Loi sur l’IA : le Conseil de l’UE se rapproche d’une position commune avec un texte presque définitif

La présidence tchèque du Conseil de l’UE est en bonne voie pour parvenir à une approche générale sur le règlement sur l’IA d’ici le mois de décembre. [PP Photos/Shutterstock]

La présidence tchèque du Conseil de l’UE a fait circuler mercredi (19 octobre) un nouveau compromis sur le règlement sur l’intelligence artificielle (IA), qui devrait servir de base à un accord le mois prochain.

Le règlement sur l’IA est une législation historique qui vise à réglementer le secteur en fonction de ses risques potentiels. La présidence tchèque a fait de ce dossier une priorité, dans l’optique d’une approche générale à l’occasion d’une réunion ministérielle le 6 décembre.

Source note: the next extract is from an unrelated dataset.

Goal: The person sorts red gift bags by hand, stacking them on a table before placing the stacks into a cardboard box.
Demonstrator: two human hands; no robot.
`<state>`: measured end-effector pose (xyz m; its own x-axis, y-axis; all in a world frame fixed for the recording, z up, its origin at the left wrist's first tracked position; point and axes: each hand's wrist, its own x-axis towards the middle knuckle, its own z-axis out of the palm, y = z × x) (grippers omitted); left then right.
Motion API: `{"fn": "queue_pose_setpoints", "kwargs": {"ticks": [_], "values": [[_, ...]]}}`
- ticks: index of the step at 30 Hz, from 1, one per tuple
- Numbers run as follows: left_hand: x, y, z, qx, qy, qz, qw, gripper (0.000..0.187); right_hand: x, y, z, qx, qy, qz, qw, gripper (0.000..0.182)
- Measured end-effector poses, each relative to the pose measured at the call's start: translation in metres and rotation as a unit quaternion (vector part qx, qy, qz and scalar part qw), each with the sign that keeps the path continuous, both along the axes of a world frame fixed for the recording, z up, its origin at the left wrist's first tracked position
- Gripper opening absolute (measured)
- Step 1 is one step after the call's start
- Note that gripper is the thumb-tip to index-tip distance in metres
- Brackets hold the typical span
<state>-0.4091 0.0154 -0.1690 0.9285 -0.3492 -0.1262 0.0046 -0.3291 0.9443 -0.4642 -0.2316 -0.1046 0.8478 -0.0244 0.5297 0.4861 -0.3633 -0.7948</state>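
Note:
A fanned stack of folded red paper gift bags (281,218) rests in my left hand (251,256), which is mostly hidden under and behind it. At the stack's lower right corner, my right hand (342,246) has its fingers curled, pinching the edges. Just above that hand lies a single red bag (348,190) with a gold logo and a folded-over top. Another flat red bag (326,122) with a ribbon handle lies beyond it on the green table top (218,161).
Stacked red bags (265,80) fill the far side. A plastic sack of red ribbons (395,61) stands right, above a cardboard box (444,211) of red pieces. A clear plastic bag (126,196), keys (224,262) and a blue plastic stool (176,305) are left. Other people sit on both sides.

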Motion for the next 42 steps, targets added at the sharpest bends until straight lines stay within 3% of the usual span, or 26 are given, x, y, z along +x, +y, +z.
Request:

Le nouveau compromis, le quatrième au total, sera examiné par le groupe « Télécommunications » du Conseil de l’UE mardi prochain (25 octobre). Si aucune difficulté majeure ne se présente, les ambassadeurs de l’UE pourraient donner leur feu vert au texte à la mi-novembre.

Champ d’application

En ce qui concerne le champ d’application, le nouveau texte précise que la dérogation pour l’armée, la défense et la sécurité nationale s’applique également à toute utilisation des systèmes d’IA, et pas seulement à leur mise sur le marché.

Une autre dérogation a été ajoutée pour les personnes utilisant l’IA à des fins non professionnelles, qui ne relèveraient pas du champ d’application du règlement sur l’IA, à l’exception des obligations de transparence.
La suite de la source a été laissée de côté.